▸ INFORMATION SUPPLIED:
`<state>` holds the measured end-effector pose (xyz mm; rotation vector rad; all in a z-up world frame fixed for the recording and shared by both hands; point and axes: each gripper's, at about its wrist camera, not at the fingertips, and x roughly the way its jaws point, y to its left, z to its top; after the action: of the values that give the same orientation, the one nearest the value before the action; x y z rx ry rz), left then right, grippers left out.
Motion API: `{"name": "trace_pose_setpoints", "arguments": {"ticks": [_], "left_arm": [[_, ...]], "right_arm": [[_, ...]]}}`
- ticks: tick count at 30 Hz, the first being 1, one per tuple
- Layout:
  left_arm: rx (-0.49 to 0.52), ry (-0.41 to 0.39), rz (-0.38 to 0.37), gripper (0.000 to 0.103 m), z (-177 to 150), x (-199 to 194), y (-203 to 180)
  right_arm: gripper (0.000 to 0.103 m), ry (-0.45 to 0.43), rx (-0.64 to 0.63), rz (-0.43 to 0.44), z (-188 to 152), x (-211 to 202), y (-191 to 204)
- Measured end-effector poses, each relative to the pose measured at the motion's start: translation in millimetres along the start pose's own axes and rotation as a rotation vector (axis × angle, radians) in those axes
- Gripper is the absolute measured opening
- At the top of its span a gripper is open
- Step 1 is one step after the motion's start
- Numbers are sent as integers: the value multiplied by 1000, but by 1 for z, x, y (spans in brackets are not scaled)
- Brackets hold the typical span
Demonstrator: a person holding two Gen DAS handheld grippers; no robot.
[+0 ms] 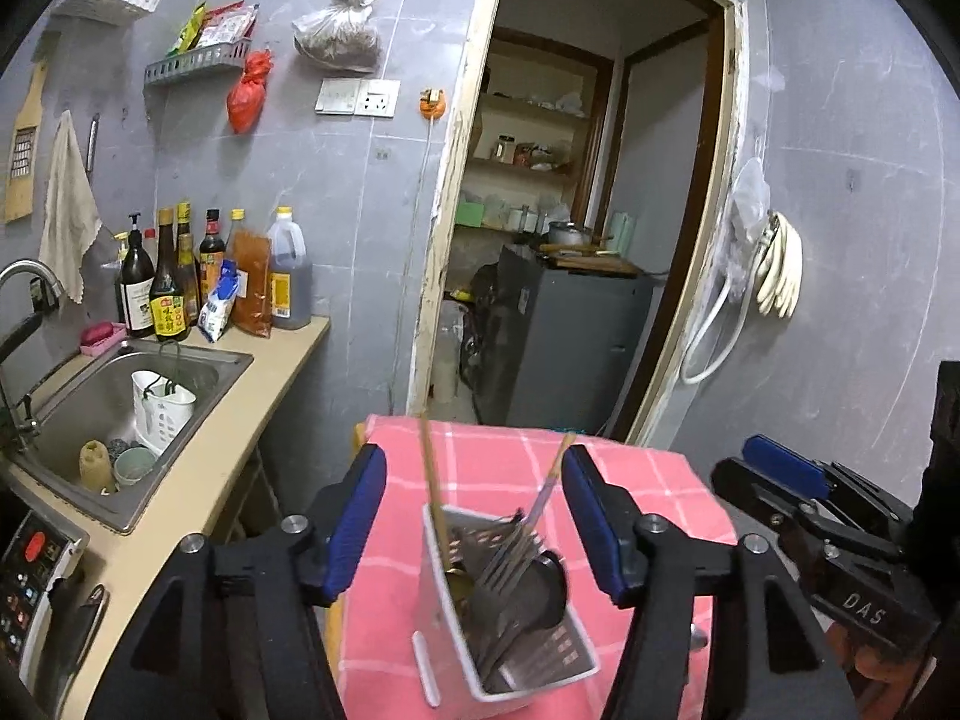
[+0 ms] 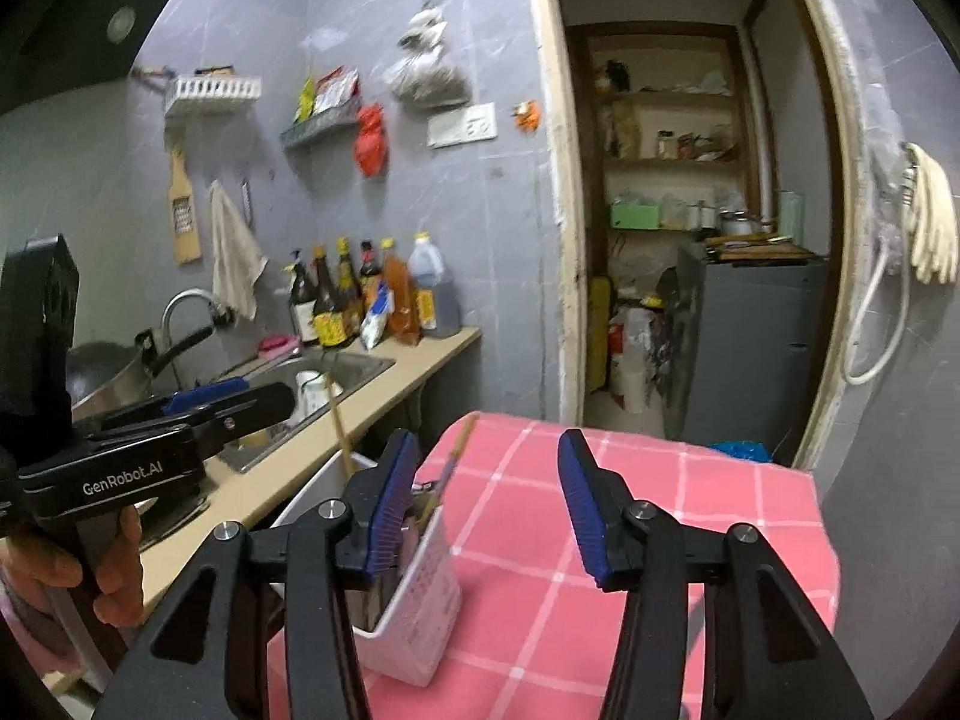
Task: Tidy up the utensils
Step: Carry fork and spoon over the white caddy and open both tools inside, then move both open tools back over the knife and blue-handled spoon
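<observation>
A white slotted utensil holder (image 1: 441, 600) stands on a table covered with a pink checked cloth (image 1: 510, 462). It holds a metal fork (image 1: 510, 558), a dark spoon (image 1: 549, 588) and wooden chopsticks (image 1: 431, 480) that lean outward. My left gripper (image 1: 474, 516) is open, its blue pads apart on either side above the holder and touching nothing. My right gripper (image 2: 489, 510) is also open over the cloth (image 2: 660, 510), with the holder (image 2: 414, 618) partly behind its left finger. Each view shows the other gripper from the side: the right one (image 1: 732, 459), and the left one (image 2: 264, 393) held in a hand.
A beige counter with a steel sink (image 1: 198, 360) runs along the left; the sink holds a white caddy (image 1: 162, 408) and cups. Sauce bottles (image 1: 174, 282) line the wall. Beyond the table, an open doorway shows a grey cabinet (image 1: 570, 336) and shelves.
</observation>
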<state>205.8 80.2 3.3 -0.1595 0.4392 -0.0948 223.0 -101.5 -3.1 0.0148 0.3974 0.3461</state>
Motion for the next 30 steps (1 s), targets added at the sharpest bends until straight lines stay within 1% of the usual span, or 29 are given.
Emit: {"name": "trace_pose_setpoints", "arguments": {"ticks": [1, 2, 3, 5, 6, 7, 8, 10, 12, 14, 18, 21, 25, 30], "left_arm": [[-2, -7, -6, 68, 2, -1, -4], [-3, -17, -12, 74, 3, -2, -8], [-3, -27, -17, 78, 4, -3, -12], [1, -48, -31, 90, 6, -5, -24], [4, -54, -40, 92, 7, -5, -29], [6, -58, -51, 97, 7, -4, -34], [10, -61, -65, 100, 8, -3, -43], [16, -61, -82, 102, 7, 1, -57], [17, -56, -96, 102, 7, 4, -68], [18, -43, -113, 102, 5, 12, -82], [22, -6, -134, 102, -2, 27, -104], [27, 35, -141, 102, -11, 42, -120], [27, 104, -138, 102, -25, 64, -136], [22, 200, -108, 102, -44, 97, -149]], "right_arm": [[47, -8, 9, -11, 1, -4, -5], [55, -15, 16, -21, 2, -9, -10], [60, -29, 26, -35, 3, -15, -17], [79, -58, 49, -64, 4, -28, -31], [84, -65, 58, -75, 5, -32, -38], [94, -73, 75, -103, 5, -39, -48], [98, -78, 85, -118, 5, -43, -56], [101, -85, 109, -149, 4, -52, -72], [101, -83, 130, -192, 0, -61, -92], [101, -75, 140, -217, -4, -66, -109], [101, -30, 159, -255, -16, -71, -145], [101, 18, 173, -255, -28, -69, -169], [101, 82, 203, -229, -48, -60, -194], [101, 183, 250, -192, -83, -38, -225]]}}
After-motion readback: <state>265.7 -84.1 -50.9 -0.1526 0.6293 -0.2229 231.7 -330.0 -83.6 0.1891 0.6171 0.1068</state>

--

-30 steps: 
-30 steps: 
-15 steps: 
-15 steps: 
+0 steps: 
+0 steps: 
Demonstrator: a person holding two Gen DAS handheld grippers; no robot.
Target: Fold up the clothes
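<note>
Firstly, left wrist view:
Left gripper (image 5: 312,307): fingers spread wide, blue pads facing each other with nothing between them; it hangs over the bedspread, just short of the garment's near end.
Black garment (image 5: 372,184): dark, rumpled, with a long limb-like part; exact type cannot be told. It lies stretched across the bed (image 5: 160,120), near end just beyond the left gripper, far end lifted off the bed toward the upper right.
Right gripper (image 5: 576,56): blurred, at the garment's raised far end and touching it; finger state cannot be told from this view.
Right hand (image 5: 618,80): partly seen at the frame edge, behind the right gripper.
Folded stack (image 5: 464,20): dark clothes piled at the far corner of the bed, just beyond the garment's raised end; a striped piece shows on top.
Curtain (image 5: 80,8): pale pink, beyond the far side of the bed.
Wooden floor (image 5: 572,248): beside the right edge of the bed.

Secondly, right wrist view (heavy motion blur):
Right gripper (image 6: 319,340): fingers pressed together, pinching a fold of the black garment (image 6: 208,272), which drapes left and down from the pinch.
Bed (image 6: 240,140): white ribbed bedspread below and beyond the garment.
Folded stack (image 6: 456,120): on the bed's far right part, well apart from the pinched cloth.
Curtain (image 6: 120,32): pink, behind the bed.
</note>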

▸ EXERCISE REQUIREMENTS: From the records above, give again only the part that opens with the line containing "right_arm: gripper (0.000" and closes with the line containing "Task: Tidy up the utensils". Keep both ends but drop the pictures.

▸ OUTPUT FOR THIS TASK:
  right_arm: gripper (0.000 to 0.103 m), ry (-0.45 to 0.43), rx (-0.64 to 0.63), rz (-0.43 to 0.44), z (-188 to 152), x (-211 to 202), y (-191 to 204)
- Measured end-effector poses, each relative to the pose measured at the motion's start: translation in millimetres along the start pose's own axes and rotation as a rotation vector (axis × angle, radians) in those axes
- Gripper is the absolute measured opening
- At the top of its span a gripper is open
- Step 1 is one step after the motion's start
- Numbers are sent as integers: the value multiplied by 1000, but by 1 for z, x, y (spans in brackets are not scaled)
- Brackets hold the typical span
Demonstrator: a person holding two Gen DAS handheld grippers; no robot.
[+0 ms] 
[+0 ms] 
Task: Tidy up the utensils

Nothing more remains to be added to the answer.